TASK DIRECTIONS:
With the pictures left out, restate exactly the part below that opens with the line containing "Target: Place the" and closes with the line containing "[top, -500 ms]".

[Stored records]
====================

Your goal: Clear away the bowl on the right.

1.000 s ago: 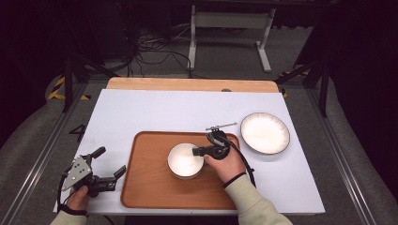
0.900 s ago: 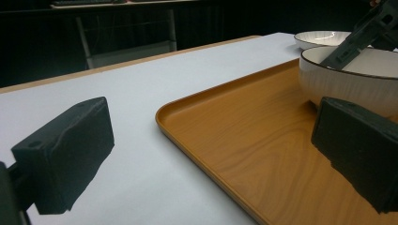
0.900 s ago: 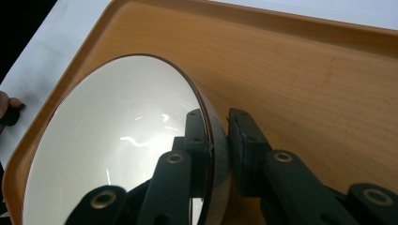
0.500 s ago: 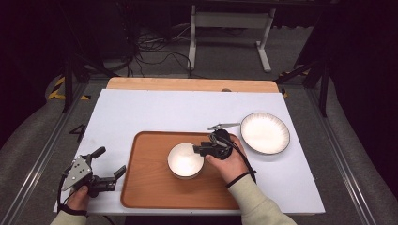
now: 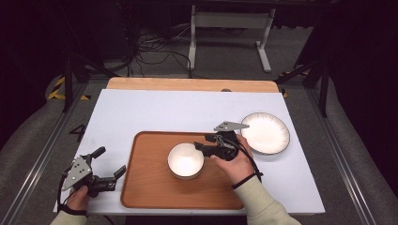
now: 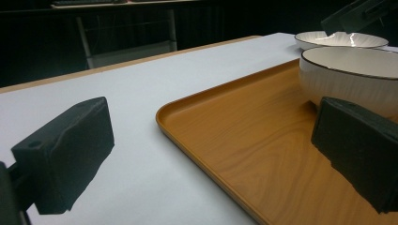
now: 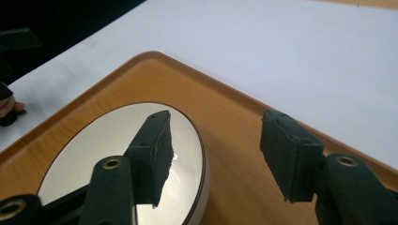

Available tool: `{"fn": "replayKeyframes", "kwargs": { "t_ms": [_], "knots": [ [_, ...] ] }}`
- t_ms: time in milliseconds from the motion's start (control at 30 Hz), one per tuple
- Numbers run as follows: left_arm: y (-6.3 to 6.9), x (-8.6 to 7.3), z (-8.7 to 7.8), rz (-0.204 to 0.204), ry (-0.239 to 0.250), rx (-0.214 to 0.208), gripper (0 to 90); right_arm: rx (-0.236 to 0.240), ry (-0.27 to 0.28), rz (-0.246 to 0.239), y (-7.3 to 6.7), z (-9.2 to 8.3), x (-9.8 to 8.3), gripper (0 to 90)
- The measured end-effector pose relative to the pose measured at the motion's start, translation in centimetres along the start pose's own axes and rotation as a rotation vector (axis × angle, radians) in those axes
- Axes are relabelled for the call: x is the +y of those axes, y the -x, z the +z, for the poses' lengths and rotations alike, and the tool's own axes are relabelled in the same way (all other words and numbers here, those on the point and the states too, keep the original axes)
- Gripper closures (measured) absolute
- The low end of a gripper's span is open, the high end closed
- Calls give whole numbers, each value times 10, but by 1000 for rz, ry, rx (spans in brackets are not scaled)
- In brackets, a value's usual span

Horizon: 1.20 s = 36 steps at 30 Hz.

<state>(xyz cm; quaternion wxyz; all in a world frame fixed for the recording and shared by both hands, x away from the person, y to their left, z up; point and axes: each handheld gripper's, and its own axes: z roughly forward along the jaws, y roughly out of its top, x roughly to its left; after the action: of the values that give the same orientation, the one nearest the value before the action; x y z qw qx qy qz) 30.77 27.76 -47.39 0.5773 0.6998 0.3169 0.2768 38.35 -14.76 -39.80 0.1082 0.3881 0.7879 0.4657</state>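
A white bowl (image 5: 186,160) sits on a wooden tray (image 5: 155,187) in the middle of the table. My right gripper (image 5: 201,148) is at the bowl's right rim and stands open. In the right gripper view its jaws (image 7: 220,150) straddle the rim: one fingertip (image 7: 155,150) hangs over the inside of the bowl (image 7: 94,145), the other over the tray (image 7: 234,108). My left gripper (image 5: 109,161) is open just left of the tray with nothing between its fingers. In the left gripper view, that gripper (image 6: 211,154) looks across the tray (image 6: 225,117) toward the bowl (image 6: 352,75).
A white plate (image 5: 265,132) lies on the white tabletop (image 5: 164,112) right of the tray, also in the left gripper view as the plate (image 6: 338,40). A wooden strip (image 5: 187,84) runs along the table's far edge. Beyond it are a stand and cables on the floor.
My right gripper has drifted slightly to the right at the bowl's rim. The bowl, tray and left gripper have stayed where they were.
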Motion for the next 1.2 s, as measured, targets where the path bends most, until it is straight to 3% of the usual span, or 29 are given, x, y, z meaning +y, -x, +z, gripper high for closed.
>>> {"fn": "replayKeyframes", "kwargs": {
  "t_ms": [67,200,400,667,833,1200],
  "knots": [
    [0,0,0,0,1,1,3,2,12,-11,-1,-1,0,442],
    [0,0,0,-3,0,0,3,19,98,-82,-2,-11,-1,437],
    [0,0,0,-1,0,1,3,28,163,-141,-5,-19,-1,413],
    [0,0,0,1,-1,0,3,44,209,-202,-6,-28,-3,372],
    [0,0,0,0,-1,1,3,51,289,-260,-4,-33,-8,316],
    [0,0,0,1,-2,1,3,68,355,-281,6,-48,-14,251]
  ]
}}
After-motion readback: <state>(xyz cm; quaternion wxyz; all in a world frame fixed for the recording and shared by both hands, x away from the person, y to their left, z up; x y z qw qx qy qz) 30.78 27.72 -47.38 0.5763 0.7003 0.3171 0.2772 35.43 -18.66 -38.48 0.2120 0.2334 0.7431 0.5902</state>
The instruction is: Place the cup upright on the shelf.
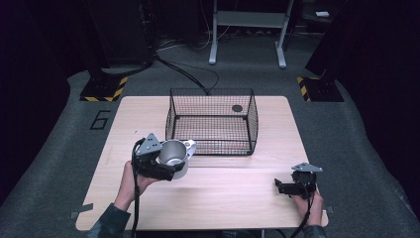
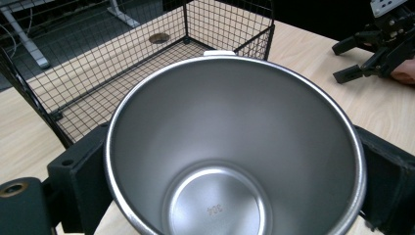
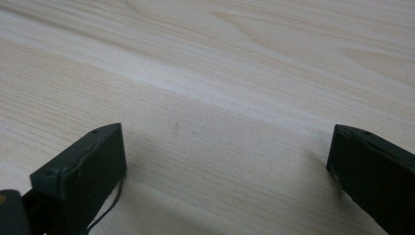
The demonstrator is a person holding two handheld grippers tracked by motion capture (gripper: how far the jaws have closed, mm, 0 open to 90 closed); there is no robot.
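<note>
Clearly the left gripper (image 1: 166, 166) pinches the shiny steel cup (image 1: 174, 157) by its sides, jaws clamped outside the wall, mouth tipped up, just beside the black wire-mesh basket (image 1: 212, 120), likely its destination; the right gripper (image 1: 287, 187) idles, jaws spread, over the pale wooden table (image 1: 233, 198).
</note>
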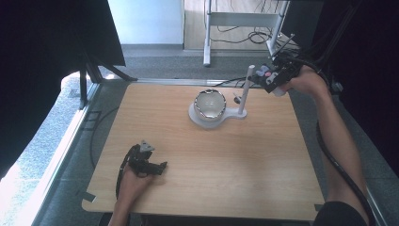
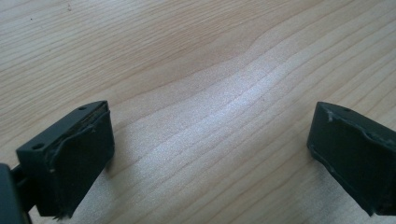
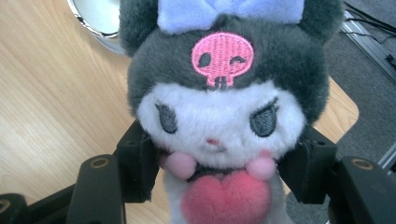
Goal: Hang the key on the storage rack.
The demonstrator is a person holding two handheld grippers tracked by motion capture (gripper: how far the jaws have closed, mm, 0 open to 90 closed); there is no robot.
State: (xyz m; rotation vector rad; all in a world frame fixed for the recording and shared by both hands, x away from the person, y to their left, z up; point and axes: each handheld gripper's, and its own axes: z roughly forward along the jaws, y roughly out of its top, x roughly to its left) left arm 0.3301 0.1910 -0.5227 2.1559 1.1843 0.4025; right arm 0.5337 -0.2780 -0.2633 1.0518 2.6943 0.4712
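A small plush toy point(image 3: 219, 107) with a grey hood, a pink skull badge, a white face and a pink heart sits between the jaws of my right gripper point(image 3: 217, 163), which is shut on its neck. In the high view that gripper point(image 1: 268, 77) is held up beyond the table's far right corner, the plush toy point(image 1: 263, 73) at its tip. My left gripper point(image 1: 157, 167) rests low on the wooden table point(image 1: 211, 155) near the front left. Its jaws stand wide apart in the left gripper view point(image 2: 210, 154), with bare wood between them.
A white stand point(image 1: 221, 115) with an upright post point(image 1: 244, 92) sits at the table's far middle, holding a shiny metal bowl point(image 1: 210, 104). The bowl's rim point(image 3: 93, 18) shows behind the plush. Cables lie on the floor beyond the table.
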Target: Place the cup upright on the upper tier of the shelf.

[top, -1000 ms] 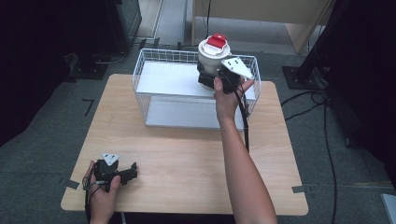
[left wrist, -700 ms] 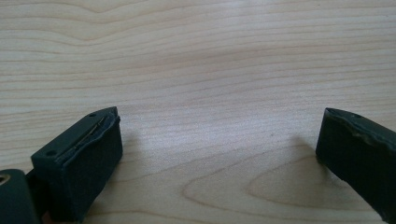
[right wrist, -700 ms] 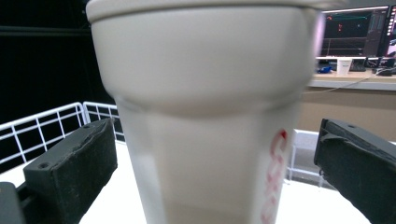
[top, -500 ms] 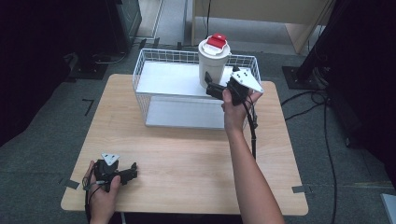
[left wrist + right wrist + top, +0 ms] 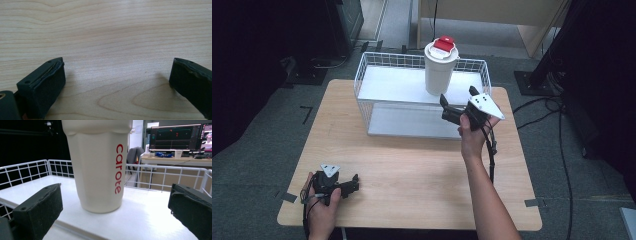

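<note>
The white tumbler is standing upright on the wire basket's raised white shelf, free of the right gripper, whose jaws are gaping wide before it. A careless nudge could topple it. The left gripper, jaws apart and empty, is resting on the tabletop.

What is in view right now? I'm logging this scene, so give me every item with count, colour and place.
cup: one, white with red lid, upright in the basket, far right part
basket: one, white wire with white floor, far half of the table
table: one, light wood, centre
monitors: dark, lit, behind the basket in the right gripper view
left gripper: black, jaws open, low at the table's near left corner
right gripper: black, jaws open, at the basket's near right rim, facing the cup
</note>
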A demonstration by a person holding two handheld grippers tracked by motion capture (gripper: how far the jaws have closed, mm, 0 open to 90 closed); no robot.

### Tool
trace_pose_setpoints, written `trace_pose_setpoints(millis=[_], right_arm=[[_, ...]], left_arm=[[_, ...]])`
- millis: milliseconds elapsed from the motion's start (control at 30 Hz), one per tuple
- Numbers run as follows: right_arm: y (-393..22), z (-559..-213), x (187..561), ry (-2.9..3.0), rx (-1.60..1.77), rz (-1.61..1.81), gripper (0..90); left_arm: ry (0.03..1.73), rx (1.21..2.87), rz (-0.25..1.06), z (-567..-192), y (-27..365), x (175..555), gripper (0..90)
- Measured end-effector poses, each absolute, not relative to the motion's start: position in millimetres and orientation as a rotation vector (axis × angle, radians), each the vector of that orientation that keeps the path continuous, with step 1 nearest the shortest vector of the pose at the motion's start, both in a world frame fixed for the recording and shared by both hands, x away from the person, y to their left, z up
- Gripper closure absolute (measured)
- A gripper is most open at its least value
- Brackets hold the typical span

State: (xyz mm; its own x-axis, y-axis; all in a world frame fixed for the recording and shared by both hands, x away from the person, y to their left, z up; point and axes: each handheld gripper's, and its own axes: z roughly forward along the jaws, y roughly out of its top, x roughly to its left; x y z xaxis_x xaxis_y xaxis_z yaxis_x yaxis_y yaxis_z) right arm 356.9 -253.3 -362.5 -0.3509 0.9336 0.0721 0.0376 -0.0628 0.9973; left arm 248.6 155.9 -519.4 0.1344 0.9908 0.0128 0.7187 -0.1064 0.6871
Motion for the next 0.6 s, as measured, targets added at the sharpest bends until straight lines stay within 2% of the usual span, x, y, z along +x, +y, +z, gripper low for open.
trace_pose_setpoints(millis=[600], right_arm=[[-271.7,-388.2,315.1,1.488,1.063,1.477,0.0]], left_arm=[[1.639,1.887,0.665,-519.3,155.9,248.5,0.8]])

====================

RESPONSE TO THIS EXERCISE:
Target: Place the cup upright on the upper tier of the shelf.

[top, -1000 ms] 
[left wrist, -700 ms] 
[right wrist, -700 ms] 
[top, -500 ms] 

The response to the exercise has been completed.